From 1935 to 1939, the Federal Theatre Project staged over a thousand productions in 29 states that were seen by thirty million (or nearly one in four) Americans, two thirds of whom had never seen a play before. At its helm was an unassuming theater professor, Hallie Flanagan. It employed, at its peak, over twelve thousand struggling artists, some of whom, like Orson Welles and Arthur Miller, would soon be famous, but most of whom were just ordinary people eager to work again at their craft. It was the product of a moment when the arts, no less than industry and agriculture, were thought to be vital to the health of the republic, bringing Shakespeare to the public, alongside modern plays that confronted the pressing issues of the day—from slum housing and public health to racism and the rising threat of fascism.

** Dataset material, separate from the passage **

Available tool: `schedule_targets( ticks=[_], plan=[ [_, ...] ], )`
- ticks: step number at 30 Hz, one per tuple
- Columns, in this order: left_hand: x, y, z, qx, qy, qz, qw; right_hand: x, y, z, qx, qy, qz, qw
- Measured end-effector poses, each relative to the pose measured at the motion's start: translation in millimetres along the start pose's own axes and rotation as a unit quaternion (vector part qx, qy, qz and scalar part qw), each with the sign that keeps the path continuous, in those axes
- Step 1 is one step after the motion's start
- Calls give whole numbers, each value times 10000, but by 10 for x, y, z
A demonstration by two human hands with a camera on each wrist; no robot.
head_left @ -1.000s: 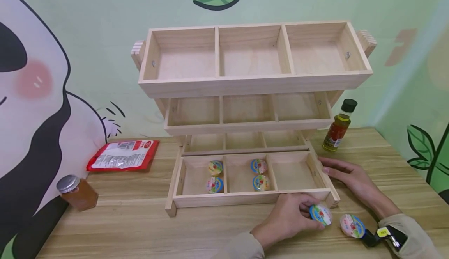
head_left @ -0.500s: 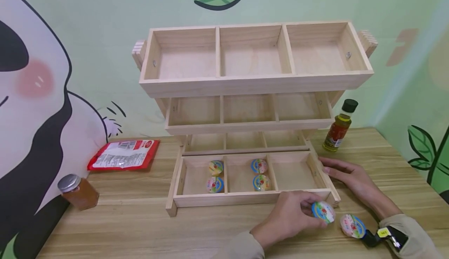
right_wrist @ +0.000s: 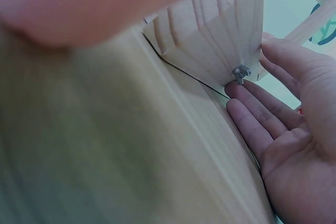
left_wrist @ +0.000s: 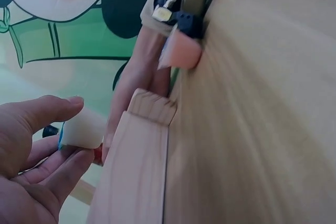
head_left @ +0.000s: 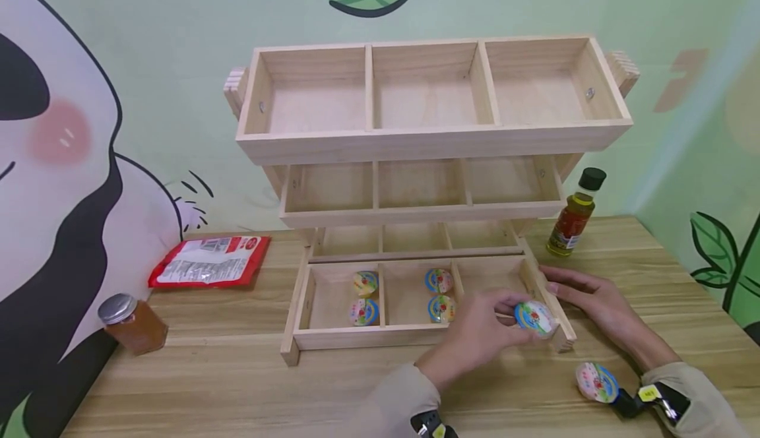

The Playbook takes us through some of its most remarkable productions, including a groundbreaking Black production of Macbeth in Harlem and an adaptation of Sinclair Lewis’s anti-fascist novel It Can’t Happen Here that opened simultaneously in 18 cities, underscoring the Federal Theatre’s incredible range and vitality. But this once thriving Works Progress Administration relief program did not survive and has left little trace. For the Federal Theatre was the first New Deal project to be attacked and ended on the grounds that it promoted “un-American” activity, sowing the seeds not only for the McCarthyism of the 1950s but also for our own era of merciless polarization. It was targeted by the first House un-American Affairs Committee, and its demise was a turning point in American cultural life—for, as Shapiro brilliantly argues, “the health of democracy and theater, twin born in ancient Greece, have always been mutually dependent.”
A defining legacy of this culture war was how the strategies used to undermine and ultimately destroy the Federal Theatre were assembled by a charismatic and cunning congressman from East Texas, the now largely forgotten Martin Dies, who in doing so pioneered the right-wing political playbook now so prevalent that it seems eternal.
©2024 James Shapiro (P)2024 Penguin AudioListeners also enjoyed...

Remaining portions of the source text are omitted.